**HOW TO COMPLETE THIS TASK:** Please restate, word for word, the lines below that begin at the one with "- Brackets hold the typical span" and end at the one with "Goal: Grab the". Leave out all other lines.

**INPUT DATA:**
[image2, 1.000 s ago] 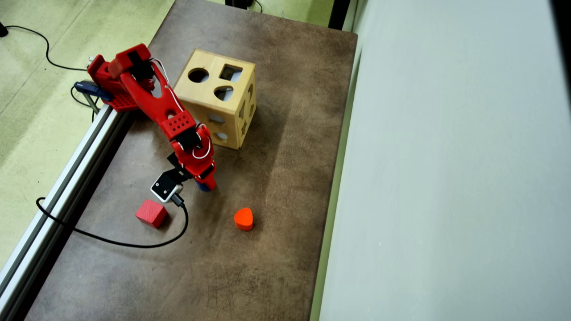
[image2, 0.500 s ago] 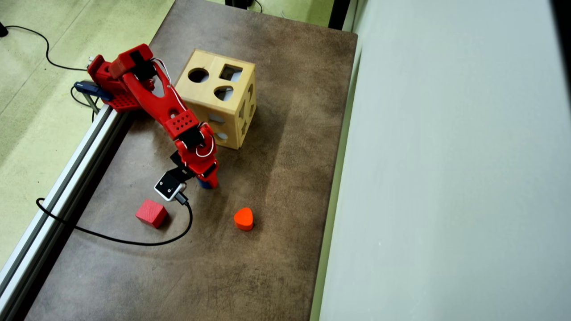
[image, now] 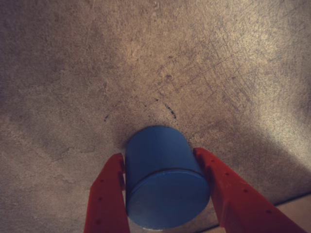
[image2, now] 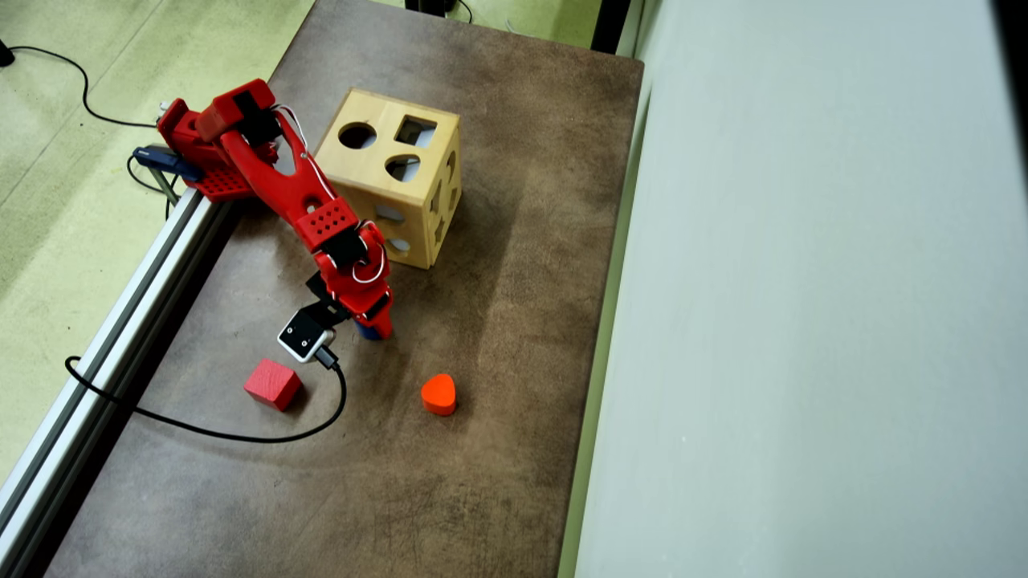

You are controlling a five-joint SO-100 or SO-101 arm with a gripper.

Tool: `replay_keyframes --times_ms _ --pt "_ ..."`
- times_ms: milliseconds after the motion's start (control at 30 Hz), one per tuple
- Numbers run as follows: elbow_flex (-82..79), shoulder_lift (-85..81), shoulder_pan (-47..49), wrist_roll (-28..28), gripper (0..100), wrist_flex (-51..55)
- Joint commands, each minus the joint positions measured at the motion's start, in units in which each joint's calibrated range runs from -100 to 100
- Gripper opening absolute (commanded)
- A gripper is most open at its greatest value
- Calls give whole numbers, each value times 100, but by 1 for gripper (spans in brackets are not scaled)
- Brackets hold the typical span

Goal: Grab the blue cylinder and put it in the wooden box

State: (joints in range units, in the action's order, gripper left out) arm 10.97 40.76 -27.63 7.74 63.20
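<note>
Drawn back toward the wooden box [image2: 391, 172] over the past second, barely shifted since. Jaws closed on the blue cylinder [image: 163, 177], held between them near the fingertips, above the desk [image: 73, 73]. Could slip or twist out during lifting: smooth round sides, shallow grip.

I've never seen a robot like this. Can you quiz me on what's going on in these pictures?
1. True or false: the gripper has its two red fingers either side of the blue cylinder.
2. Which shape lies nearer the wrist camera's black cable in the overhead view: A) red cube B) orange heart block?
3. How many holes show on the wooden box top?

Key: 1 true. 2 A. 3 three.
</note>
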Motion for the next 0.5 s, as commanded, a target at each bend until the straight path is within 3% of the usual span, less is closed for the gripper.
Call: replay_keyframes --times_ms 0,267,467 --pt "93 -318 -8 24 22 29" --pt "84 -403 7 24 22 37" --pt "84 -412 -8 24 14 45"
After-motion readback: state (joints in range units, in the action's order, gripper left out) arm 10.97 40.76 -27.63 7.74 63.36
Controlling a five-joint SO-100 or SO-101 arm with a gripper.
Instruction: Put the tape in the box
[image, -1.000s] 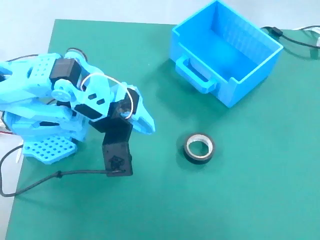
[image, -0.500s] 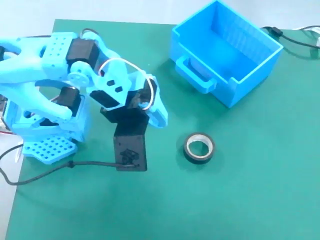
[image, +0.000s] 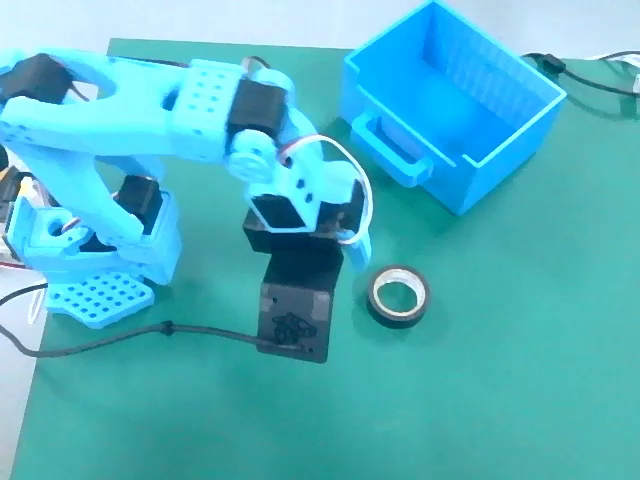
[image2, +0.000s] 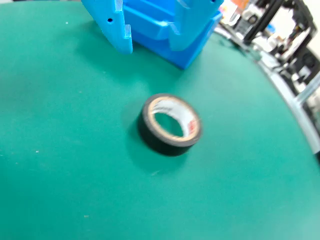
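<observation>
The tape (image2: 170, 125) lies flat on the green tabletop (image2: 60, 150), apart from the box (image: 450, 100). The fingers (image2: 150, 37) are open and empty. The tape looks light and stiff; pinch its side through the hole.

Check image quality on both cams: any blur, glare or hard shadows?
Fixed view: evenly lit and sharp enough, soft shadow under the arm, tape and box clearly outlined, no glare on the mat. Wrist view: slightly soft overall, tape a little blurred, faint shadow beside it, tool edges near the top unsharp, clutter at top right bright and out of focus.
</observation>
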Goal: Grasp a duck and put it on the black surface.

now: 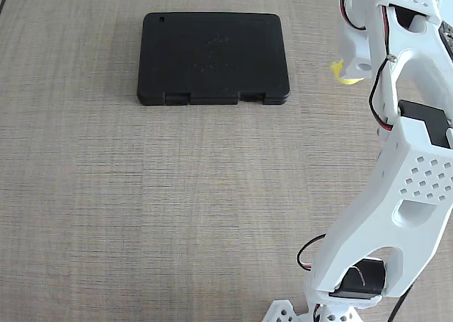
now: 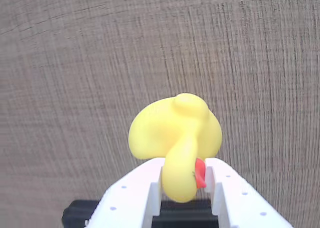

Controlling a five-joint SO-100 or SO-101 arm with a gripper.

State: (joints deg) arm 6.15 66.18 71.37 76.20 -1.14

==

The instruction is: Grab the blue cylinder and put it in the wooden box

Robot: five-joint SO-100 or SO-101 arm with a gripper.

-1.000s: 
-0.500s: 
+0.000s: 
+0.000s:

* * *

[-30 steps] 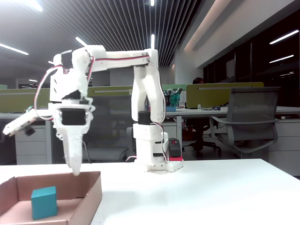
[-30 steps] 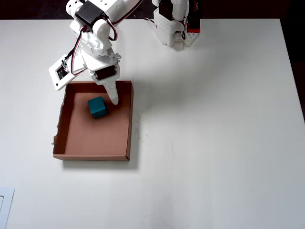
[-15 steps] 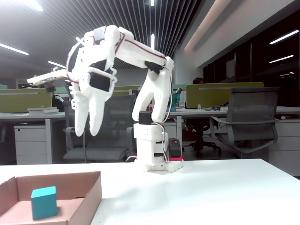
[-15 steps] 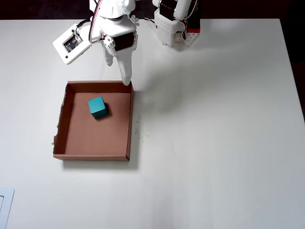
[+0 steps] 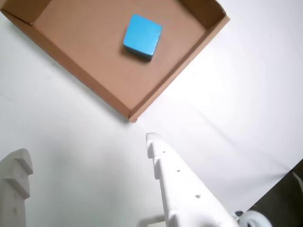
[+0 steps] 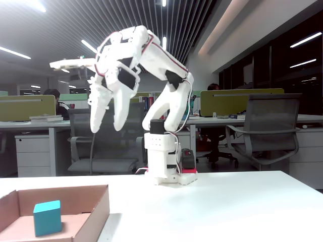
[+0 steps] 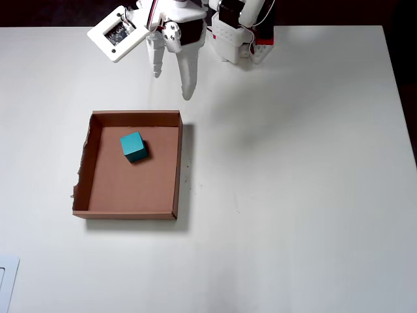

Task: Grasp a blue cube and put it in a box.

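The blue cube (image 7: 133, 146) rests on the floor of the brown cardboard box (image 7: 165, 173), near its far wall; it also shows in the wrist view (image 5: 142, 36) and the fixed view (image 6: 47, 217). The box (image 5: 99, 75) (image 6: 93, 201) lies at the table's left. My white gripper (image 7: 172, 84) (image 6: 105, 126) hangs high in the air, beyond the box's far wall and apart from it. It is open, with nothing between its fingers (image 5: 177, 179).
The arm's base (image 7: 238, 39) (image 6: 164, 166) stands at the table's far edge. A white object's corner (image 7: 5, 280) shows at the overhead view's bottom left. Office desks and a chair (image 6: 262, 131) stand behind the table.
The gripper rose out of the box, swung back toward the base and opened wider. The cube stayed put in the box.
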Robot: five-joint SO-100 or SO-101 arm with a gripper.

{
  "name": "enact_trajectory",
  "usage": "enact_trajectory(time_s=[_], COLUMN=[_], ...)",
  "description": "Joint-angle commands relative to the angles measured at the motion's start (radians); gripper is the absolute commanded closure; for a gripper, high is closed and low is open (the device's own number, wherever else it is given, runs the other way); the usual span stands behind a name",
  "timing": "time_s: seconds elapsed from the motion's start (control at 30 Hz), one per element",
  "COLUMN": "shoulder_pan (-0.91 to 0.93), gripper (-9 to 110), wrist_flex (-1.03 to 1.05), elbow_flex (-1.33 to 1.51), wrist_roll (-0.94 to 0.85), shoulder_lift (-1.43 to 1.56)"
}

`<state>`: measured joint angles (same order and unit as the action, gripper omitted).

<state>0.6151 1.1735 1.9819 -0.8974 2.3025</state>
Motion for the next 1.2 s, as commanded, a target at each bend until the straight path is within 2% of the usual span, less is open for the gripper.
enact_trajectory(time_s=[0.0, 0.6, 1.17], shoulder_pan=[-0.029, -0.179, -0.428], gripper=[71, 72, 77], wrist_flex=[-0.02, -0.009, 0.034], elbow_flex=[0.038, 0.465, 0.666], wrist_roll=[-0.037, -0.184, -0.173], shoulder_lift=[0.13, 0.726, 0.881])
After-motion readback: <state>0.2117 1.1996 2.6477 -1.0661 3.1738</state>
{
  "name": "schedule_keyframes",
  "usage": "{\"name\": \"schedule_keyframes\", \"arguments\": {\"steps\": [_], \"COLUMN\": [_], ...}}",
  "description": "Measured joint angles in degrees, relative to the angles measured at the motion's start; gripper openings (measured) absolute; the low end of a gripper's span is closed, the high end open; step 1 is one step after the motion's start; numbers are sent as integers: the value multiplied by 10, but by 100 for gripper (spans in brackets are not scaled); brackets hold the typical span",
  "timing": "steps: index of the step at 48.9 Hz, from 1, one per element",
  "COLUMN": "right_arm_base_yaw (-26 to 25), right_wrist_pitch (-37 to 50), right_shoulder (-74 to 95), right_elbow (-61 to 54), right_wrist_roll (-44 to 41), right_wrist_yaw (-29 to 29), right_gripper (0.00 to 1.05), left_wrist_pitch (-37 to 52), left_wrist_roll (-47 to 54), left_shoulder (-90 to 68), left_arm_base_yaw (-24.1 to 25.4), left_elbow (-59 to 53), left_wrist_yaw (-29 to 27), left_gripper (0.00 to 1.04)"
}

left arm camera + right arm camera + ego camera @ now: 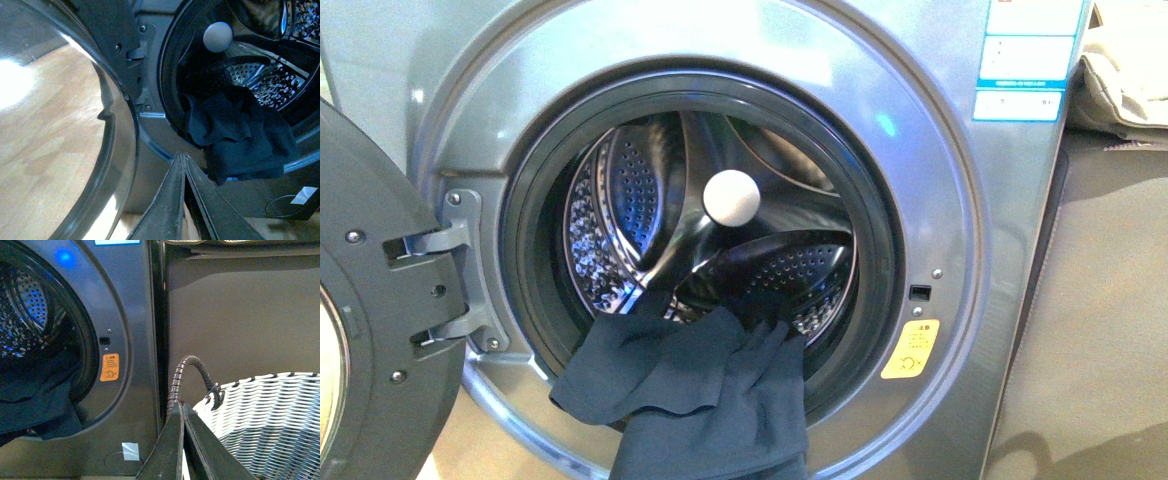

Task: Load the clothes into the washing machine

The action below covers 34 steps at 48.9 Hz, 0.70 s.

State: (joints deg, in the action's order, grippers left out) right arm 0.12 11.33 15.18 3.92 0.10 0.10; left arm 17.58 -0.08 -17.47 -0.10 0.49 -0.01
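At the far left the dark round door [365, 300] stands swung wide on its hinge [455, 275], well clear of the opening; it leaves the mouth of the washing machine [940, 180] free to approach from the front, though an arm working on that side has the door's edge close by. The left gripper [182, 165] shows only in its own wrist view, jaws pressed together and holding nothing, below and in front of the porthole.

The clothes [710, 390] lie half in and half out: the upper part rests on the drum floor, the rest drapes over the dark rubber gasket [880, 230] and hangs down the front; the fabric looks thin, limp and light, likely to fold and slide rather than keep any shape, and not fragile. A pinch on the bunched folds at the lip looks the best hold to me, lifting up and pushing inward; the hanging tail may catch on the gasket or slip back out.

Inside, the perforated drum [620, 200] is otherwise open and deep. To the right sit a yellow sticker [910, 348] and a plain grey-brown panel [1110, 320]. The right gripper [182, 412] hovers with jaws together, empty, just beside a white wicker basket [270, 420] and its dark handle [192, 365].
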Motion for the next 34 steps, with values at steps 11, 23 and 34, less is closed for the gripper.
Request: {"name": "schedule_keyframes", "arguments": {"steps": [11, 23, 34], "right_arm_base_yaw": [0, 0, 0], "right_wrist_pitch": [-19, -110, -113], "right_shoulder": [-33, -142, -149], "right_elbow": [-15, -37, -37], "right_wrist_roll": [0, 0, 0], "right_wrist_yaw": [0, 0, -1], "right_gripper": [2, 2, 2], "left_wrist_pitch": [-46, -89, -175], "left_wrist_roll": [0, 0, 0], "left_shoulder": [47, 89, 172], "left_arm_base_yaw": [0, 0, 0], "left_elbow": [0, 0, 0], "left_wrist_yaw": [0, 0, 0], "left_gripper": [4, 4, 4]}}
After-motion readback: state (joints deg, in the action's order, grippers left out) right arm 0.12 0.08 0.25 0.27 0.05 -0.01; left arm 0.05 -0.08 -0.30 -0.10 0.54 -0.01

**EXERCISE SOLUTION:**
- Brackets hold the typical span

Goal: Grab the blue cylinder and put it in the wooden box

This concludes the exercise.